Re:

Lists: pgsql-general
From: Francisco Reyes <lists(at)natserv(dot)com>
To: pgsql General List <pgsql-general(at)postgresql(dot)org>
Subject:
Date: 2002-07-04 18:06:31
Message-ID: 20020704120156.Q4321-100000@zoraida.natserv.net
Views: Raw Message | Whole Thread | Download mbox | Resend email
Lists: pgsql-general

On the FAQ we have:

CHAR() is best when storing strings that are usually the
same length. VARCHAR() is best when storing variable-length strings,
but you want to limit how long a string can be. TEXT is for strings
of unlimited length, maximum 1 gigabyte. BYTEA is for storing
binary data, particularly values that include NULL bytes.

How much space does "NULL" takes on a varchar.
I have a table where possibly less than 40% of the records will have a
value. I am wondering if I should go with a second table for those that
have the values or if NULL is small enough that it won't be much an
overhead for the possibly 60% instances when the column would be empty.
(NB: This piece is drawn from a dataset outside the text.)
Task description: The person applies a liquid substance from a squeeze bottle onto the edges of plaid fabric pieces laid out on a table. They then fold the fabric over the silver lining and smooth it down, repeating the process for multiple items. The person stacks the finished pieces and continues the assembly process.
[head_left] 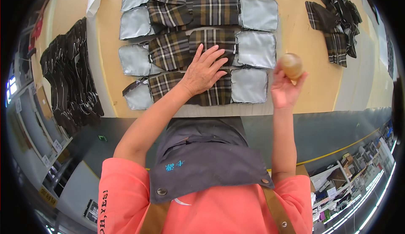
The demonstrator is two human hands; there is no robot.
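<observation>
Plaid fabric pieces (215,9) in brown, black and white lie in rows on the table, each row with pale grey lining panels (255,50) at its ends. My left hand (202,71) rests flat across the two nearest rows, fingers spread, with nothing in it. To the right of the panels, my right hand (284,88) is closed around a round, glossy, tan object (291,65). Its exact kind is unclear, as it is slightly blurred. Some cloth beneath my left hand and forearm is hidden.
A stack of dark fabric pieces (71,73) hangs over the table's left edge. Loose plaid pieces (335,27) lie in a heap at the far right. A white paper strip (94,2) sits at the back left. The wooden table (312,90) ends just before my body.
</observation>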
From: Bruce Momjian <pgman(at)candle(dot)pha(dot)pa(dot)us>
To: Francisco Reyes <lists(at)natserv(dot)com>
Cc: pgsql General List <pgsql-general(at)postgresql(dot)org>
Subject: Re:
Date: 2002-07-04 18:38:31
Message-ID: 200207041838.g64IcVI26416@candle.pha.pa.us
Views: Raw Message | Whole Thread | Download mbox | Resend email
Lists: pgsql-general

Francisco Reyes wrote:
> On the FAQ we have:
>
> CHAR() is best when storing strings that are usually the
> same length. VARCHAR() is best when storing variable-length strings,
> but you want to limit how long a string can be. TEXT is for strings
> of unlimited length, maximum 1 gigabyte. BYTEA is for storing
> binary data, particularly values that include NULL bytes.
>
>
> How much space does "NULL" takes on a varchar.

Zero space. We have a bitmask of NULL columns for every row.

> I have a table where possibly less than 40% of the records will have a
> value. I am wondering if I should go with a second table for those that
> have the values or if NULL is small enough that it won't be much an
> overhead for the possibly 60% instances when the column would be empty.

--
Bruce Momjian | http://candle.pha.pa.us
pgman(at)candle(dot)pha(dot)pa(dot)us | (610) 853-3000
+ If your life is a hard drive, | 830 Blythe Avenue
+ Christ can be your backup. | Drexel Hill, Pennsylvania 19026


From: Tom Lane <tgl(at)sss(dot)pgh(dot)pa(dot)us>
To: Francisco Reyes <lists(at)natserv(dot)com>
Cc: pgsql General List <pgsql-general(at)postgresql(dot)org>, Bruce Momjian <pgman(at)candle(dot)pha(dot)pa(dot)us>
Subject: Re:
Date: 2002-07-04 18:45:53
Message-ID: 4773.1025808353@sss.pgh.pa.us
Views: Raw Message | Whole Thread | Download mbox | Resend email
Lists: pgsql-general

Francisco Reyes <lists(at)natserv(dot)com> writes:
> How much space does "NULL" takes on a varchar.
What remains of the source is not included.